- Born: Florence Steinberg May 29, 1936 Brooklyn, New York, US
- Died: November 11, 2006 (aged 70) Montebello, California, US
- Other names: Rusty Tullis; Rusty Mason; Rusty Dennis; Rusty Dennis Mason;
- Known for: Subject of the film Mask
- Spouse: Roy Wayman Dennis ​ ​(m. 1959; div. 1977)​ Tommy Mason ​ ​(m. 1953, divorced)​
- Children: Joshua Mason; Roy L. Dennis;

= Florence Tullis =

Mother to Rocky Dennis

Florence "Rusty" Tullis (née Steinberg; May 29, 1936 – November 11, 2006), also known as Rusty Dennis, Rusty Mason, and Rusty Dennis Mason, was an American woman known for being the mother of Rocky Dennis, who was diagnosed with craniodiaphyseal dysplasia. Their story was depicted in the 1985 film Mask, in which Tullis was portrayed by Cher.

==Biography==
===Early life===
Tullis was born in Brooklyn. Her father was a truck driver. She had two sisters, Dorothy and Bonnie. Tullis was Jewish.

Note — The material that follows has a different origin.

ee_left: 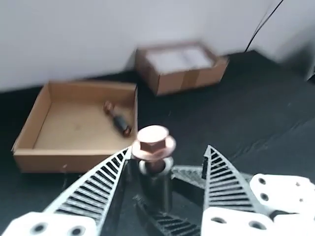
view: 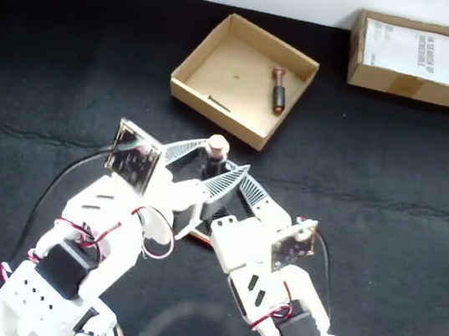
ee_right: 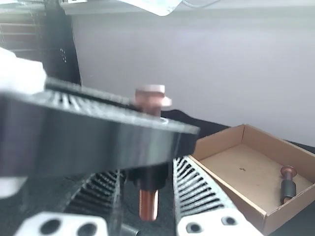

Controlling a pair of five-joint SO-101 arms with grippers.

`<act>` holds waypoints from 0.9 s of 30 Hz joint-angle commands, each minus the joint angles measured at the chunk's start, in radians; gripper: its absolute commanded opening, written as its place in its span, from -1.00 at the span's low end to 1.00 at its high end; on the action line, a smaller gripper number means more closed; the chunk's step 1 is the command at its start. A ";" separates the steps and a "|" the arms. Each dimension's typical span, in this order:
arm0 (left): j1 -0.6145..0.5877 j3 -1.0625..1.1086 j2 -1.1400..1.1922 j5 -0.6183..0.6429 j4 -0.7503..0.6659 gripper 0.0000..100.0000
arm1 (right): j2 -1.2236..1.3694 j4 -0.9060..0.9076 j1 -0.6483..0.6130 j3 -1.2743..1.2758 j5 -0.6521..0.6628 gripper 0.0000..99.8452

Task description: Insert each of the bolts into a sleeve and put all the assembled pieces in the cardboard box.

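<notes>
Copper catches the eye from above: the bolt [view: 218, 144] has its flanged hex head up, seated on the dark sleeve [view: 213, 166]. Both stand upright between the fingers of my left claw [view: 227, 157], which is spread wide around them rather than gripping. Beyond that claw lies the cardboard box [view: 215, 116], shallow and open, with one finished piece [view: 279, 90] already on its floor. A second box [view: 410, 87] sits farther off, all of it on black cloth [view: 396, 261].

From my left wrist, the head sits close against one white ribbed finger [ee_left: 98, 189] and well clear of the other, so I judge this claw has nothing pinched. The sleeve is a smooth, dull metal tube and the head is a washer-faced hexagon. The cardboard box is ahead of the claw.

From my right wrist, my right claw [ee_right: 147, 172] has its ribbed fingers pressed in on the sleeve from either side, which I take to be what keeps the pair off the cloth. The copper shank pokes out below the sleeve, so the bolt looks fully through. Upright suits it, since the head cannot slide out. The box lies ahead of this claw, and carrying the piece there is what remains.
</notes>
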 commanded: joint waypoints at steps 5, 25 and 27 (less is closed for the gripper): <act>-0.018 -0.176 -0.005 0.008 0.181 -0.57 | 0.001 -0.002 0.008 0.081 0.009 -0.98; -0.016 -0.545 -0.073 0.006 0.577 -0.98 | -0.005 -0.001 0.185 0.067 0.009 -0.98; -0.016 -0.519 -0.131 0.002 0.597 -0.98 | 0.001 0.042 0.219 0.004 0.009 -0.98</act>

When she was 13, Tullis got kicked out of junior high school for truancy. At age 14, she began smoking marijuana and riding with bikers. At age 15, she dropped out of school and worked as a "hoochie coochie" dancer at Coney Island.

===Marriages and children===

When she was 17, Tullis married her first husband, truck driver Tommy Mason; two years later, their son Joshua was born. The marriage was dysfunctional, and shortly after the birth of Joshua, Tullis moved back with her parents on Coney Island. There, she worked as an exhibit hawker. In 1961, she married her second husband Roy Dennis. That same year, they moved to Covina, California. Their son Roy L. "Rocky" Dennis was born on December 4, 1961.

In a 1985 interview with People, Tullis said, "They tried to say his intelligence was impaired, but it wasn't true. I think they wanted to keep him out of the classroom because [they thought] it would bother the other kids' parents."

Rocky's body was donated to the UCLA genetics research center for science and then cremated. Tullis married her third husband, Bernie Tullis, but they separated after six weeks of marriage, both of them still grief-stricken over Rocky's death. The character Gar, played by Sam Elliott in the 1985 film Mask, is based on Bernie. After Rocky's death, Tullis moved to San Francisco and took up Buddhism. At one point in her life, Tullis resumed the name Mason.

In 1985, Tullis' elder son, Joshua, became a writer based in San Francisco. Joshua was homosexual and came out to his mother when he was a teenager. Joshua died of AIDS in 1987 at age 32.

===Media portrayal and response===

Tullis was paid $15,000 for the film rights to her story, which became the film Mask. Tullis described the film as a "fairy tale." In an interview with the Chicago Tribune, Tullis said, "I thought Mask was going to be a movie about Rocky. I always thought showing Rocky's courage would help a lot of disabled kids and the parents of disabled kids — sometimes they are more disabled than their kids. I didn't realize the movie would be about me, too. Thanks to Cher's brilliance, I come off a kind of heroine." She also said of Cher's performance, "Cher depicted the way I am very well. I always thought I was perfectly normal, that the rest of the world is nuts."

===Later life===
At the time of her death, Tullis was living in Glendora with her sister and niece.

===Legal issues===
Tullis had a number of run-ins with the law over her drug use over the years.

In 1996, she was sentenced to two years in prison after pleading guilty to a meth possession charge.

In 2001, she was placed on three years' probation for drug possession.

In May 2002, she was sentenced to 16 months in prison for admitting she violated probation on a drug charge.

She completed a prison sentence for possession of methamphetamines in April 2005.

===Death and legacy===
Tullis died of an infection on November 11, 2006, at Beverly Hospital in Montebello, California. She was 70. Tullis wanted her body to be donated to science or be cremated.

Anna Hamilton Phelan, screenwriter of Mask, said of Tullis in 2001, "This was not the PTA mother of the year, but she was the perfect mother for Rocky. She never made him feel sorry for himself."